Mr. Buckley added that “Financial literacy skills are a key means of promoting financial health. This is why Citi Foundation, in partnership with Kenan Foundation Asia, has initiated a special project – ‘Literacy Improvement for Better Finance in Thailand’ or LIFT – to improve financial literacy in Thailand, particularly amongst farmers, students and unskilled and low-skilled workers. ”

A key activity under LIFT is a research study examining existing gaps in financial literacy education as well as best practices in the delivery of financial education services.

Building on efforts undertaken by the Bank of Thailand, Fiscal Policy Research Institute Foundation and other related governmental units, the study aims to identify the causes behind low financial literacy in Thailand as well as solutions to tackle the problem. The study will also include interviews with key figures in the financial literacy space in order to analyze the problems and circumstances leading to low savings rates and poor credit management in Thailand.

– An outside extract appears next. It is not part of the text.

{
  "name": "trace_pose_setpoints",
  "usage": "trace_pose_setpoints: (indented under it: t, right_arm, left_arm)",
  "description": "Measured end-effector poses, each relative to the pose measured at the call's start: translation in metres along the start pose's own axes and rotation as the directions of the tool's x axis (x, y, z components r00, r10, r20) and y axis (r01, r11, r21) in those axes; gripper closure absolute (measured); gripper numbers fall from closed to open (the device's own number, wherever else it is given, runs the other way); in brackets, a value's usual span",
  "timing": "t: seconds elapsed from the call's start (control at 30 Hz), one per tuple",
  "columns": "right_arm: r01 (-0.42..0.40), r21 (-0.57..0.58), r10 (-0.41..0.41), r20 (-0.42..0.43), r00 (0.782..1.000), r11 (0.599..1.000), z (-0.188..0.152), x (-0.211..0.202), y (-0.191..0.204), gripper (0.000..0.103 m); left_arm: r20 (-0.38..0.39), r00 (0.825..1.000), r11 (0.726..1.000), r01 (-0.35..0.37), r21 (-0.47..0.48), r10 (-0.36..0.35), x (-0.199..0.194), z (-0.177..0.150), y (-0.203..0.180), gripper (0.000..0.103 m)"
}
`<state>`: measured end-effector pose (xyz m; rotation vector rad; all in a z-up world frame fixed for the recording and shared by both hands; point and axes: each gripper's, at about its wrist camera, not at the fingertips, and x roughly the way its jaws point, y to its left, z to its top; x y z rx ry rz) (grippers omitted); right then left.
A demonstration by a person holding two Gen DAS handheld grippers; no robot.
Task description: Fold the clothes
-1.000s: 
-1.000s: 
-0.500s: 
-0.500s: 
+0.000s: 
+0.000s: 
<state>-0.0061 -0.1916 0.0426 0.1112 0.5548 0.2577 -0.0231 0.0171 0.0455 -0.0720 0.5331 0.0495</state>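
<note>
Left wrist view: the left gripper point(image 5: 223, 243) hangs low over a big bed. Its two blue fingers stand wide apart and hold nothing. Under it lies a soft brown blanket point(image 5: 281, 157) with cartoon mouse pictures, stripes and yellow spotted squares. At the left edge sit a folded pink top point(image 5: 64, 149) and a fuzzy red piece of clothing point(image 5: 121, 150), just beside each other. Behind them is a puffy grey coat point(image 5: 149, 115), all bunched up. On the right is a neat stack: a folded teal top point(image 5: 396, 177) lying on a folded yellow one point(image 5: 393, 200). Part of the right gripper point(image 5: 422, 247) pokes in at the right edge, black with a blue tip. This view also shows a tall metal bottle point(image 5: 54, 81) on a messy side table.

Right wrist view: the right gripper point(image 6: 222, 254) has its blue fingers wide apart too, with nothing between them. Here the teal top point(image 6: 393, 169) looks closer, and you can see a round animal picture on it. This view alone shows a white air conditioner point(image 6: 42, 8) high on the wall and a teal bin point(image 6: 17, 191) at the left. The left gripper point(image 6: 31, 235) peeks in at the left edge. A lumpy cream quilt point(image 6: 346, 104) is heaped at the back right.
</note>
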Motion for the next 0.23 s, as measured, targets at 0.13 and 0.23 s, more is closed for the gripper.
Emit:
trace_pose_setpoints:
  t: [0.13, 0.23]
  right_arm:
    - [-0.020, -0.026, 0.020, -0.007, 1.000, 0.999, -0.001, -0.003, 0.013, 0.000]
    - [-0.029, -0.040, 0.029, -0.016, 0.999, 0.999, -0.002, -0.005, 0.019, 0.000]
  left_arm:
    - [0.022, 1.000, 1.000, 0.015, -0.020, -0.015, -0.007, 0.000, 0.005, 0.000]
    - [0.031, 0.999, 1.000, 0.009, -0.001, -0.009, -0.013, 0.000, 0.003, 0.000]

Piyabutr Cholvijarn, President of Kenan Foundation Asia, commented: “The fact that Thai people lack financial knowledge and skills, coupled with Thailand being a consumer-driven society, has led to problems of mounting personal and household debt.”

According to a 2013 Organization for Economic Co-operation and Development (OECD) survey on financial literacy, the financial literacy level in Thailand was 58.5%, below the study’s average score of 62.3%, taking into account financial literacy in 14 participating countries.

An in-depth study indicated by the Ministry of Finance that students, people with low incomes and farmers are those with the most pressing need for financial literacy education. Furthermore, Thailand’s household debt-to-GDP ratio rose to 82.3% at the end of 2013, a significant increase from the 55.6% level in 2008.

Mr. Cholvijarn added that “Kenan Institute and Citi Foundation are calling for collaboration from all sectors to develop concrete education guidelines for financial literacy to be used throughout the country.”

The 1st Stakeholder Meeting “Literacy Improvement for Better Finance in Thailand: Direction and Trend of Thailand’s Financial Education Development” was kicked off as a forum with representatives from the government, private sector and civil society in attendance to discuss and exchange information to be used as guidelines for the provision of financial literacy to the public at all levels.

In the longer-term, the project will encourage stronger financial knowledge skills for the general public and establish a “National Agenda” on financial literacy with cooperation from the government, private sector, and civil society.

Citi Foundation has organized a suite of financial education projects focused on personal financial management including the Citi-FT Financial Education Summit, At-Risk Women, Teacher’s Money Sense, Citi Microfinance Community Savings Group Project and many more.

In 2013, Citi Foundation provided over 720 million baht worth of financial support to organizations helping improve financial literacy education globally. Additionally, Citi Foundation brings together Citi volunteers, partners, academics and others working in financial literacy to share best practices and identify trends in financial literacy education at all levels.

About Citi:

Citi, the leading global bank, has approximately 200 million customer accounts and does business in more than 160 countries and jurisdictions. Citi provides consumers, corporations, governments and institutions with a broad range of financial products and services, including consumer banking and credit, corporate and investment banking, securities brokerage, transaction services, and wealth management.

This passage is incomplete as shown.